» About this task: Repeat the listing below in full, exactly.

══════════

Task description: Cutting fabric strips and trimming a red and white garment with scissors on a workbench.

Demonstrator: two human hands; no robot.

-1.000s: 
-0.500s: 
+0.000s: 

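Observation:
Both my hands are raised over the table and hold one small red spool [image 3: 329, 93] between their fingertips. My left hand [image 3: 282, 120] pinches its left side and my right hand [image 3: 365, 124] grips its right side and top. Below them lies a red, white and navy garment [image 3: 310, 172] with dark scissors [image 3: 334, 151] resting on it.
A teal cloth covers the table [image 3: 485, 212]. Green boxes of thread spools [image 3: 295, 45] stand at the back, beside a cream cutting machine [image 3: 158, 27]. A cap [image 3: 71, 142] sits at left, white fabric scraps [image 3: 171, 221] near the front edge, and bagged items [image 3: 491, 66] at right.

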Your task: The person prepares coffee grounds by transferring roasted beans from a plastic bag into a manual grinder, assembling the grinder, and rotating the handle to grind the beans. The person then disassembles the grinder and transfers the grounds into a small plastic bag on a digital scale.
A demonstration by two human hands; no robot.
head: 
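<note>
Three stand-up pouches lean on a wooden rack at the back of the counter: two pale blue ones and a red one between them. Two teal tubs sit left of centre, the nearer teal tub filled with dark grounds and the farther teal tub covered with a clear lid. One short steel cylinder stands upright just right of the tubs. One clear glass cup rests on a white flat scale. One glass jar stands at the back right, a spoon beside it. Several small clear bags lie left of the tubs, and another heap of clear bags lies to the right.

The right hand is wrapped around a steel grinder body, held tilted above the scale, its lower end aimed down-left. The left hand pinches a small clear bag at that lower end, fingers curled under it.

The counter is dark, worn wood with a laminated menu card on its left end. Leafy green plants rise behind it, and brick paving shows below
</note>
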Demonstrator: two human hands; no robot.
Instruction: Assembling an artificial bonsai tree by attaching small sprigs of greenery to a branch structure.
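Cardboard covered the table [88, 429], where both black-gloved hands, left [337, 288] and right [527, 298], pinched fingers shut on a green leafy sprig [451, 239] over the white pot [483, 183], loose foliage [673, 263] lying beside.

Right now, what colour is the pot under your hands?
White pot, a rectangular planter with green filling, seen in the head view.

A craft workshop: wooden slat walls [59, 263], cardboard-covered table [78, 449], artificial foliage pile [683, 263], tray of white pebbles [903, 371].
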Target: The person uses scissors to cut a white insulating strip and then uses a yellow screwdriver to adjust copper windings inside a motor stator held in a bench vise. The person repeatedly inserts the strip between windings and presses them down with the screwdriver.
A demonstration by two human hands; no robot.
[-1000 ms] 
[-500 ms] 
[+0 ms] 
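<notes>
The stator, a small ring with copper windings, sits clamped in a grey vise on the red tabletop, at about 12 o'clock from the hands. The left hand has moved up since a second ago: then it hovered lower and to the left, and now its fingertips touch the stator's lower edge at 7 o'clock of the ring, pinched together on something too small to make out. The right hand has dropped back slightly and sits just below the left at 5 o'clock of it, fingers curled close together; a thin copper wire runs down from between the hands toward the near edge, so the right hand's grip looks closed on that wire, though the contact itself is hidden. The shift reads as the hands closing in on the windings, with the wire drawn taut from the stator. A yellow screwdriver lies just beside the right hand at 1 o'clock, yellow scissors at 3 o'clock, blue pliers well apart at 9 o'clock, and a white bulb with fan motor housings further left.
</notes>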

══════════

» Solved problem:
Task description: Cutting fabric strips and trimming a red and white garment with scissors on a workbench.

Demonstrator: two human hands; no robot.

-1.000s: 
-0.500s: 
+0.000s: 

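Observation:
Both my hands are raised over the table and hold one small red spool [image 3: 329, 93] between their fingertips. My left hand [image 3: 282, 120] pinches its left side and my right hand [image 3: 365, 124] grips its right side and top. Below them lies a red, white and navy garment [image 3: 310, 172] with dark scissors [image 3: 334, 151] resting on it.
A teal cloth covers the table [image 3: 485, 212]. Green boxes of thread spools [image 3: 295, 45] stand at the back, beside a cream cutting machine [image 3: 158, 27]. A cap [image 3: 71, 142] sits at left, white fabric scraps [image 3: 171, 221] near the front edge, and bagged items [image 3: 491, 66] at right.
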
Your task: The person prepares coffee grounds by transferring roasted beans from a plastic bag into a manual grinder, assembling the grinder, and rotating the handle to grind the beans. The person then disassembles the grinder and transfers the grounds into a small plastic bag on a digital scale.
A demonstration by two human hands; no robot.
head: 
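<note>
Three stand-up pouches lean on a wooden rack at the back of the counter: two pale blue ones and a red one between them. Two teal tubs sit left of centre, the nearer teal tub filled with dark grounds and the farther teal tub covered with a clear lid. One short steel cylinder stands upright just right of the tubs. One clear glass cup rests on a white flat scale. One glass jar stands at the back right, a spoon beside it. Several small clear bags lie left of the tubs, and another heap of clear bags lies to the right.

The right hand is wrapped around a steel grinder body, held tilted above the scale, its lower end aimed down-left. The left hand pinches a small clear bag at that lower end, fingers curled under it.

The counter is dark, worn wood with a laminated menu card on its left end. Leafy green plants rise behind it, and brick paving shows below
</note>
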Demonstrator: two human hands; no robot.
Instruction: Assembling an artificial bonsai tree by attaching small sprigs of greenery to a branch structure.
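Cardboard covered the table [88, 429], where both black-gloved hands, left [337, 288] and right [527, 298], pinched fingers shut on a green leafy sprig [451, 239] over the white pot [483, 183], loose foliage [673, 263] lying beside.

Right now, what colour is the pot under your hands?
White pot, a rectangular planter with green filling, seen in the head view.

A craft workshop: wooden slat walls [59, 263], cardboard-covered table [78, 449], artificial foliage pile [683, 263], tray of white pebbles [903, 371].
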Target: The person uses scissors to cut a white insulating strip and then uses a yellow screwdriver to adjust copper windings inside a motor stator held in a bench vise. The person repeatedly inserts the strip between windings and presses them down with the screwdriver.
A demonstration by two human hands; no robot.
[-1000 ms] 
[-500 ms] 
[+0 ms] 
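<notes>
The stator, a small ring with copper windings, sits clamped in a grey vise on the red tabletop, at about 12 o'clock from the hands. The left hand has moved up since a second ago: then it hovered lower and to the left, and now its fingertips touch the stator's lower edge at 7 o'clock of the ring, pinched together on something too small to make out. The right hand has dropped back slightly and sits just below the left at 5 o'clock of it, fingers curled close together; a thin copper wire runs down from between the hands toward the near edge, so the right hand's grip looks closed on that wire, though the contact itself is hidden. The shift reads as the hands closing in on the windings, with the wire drawn taut from the stator. A yellow screwdriver lies just beside the right hand at 1 o'clock, yellow scissors at 3 o'clock, blue pliers well apart at 9 o'clock, and a white bulb with fan motor housings further left.
</notes>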

The response to the exercise has been completed.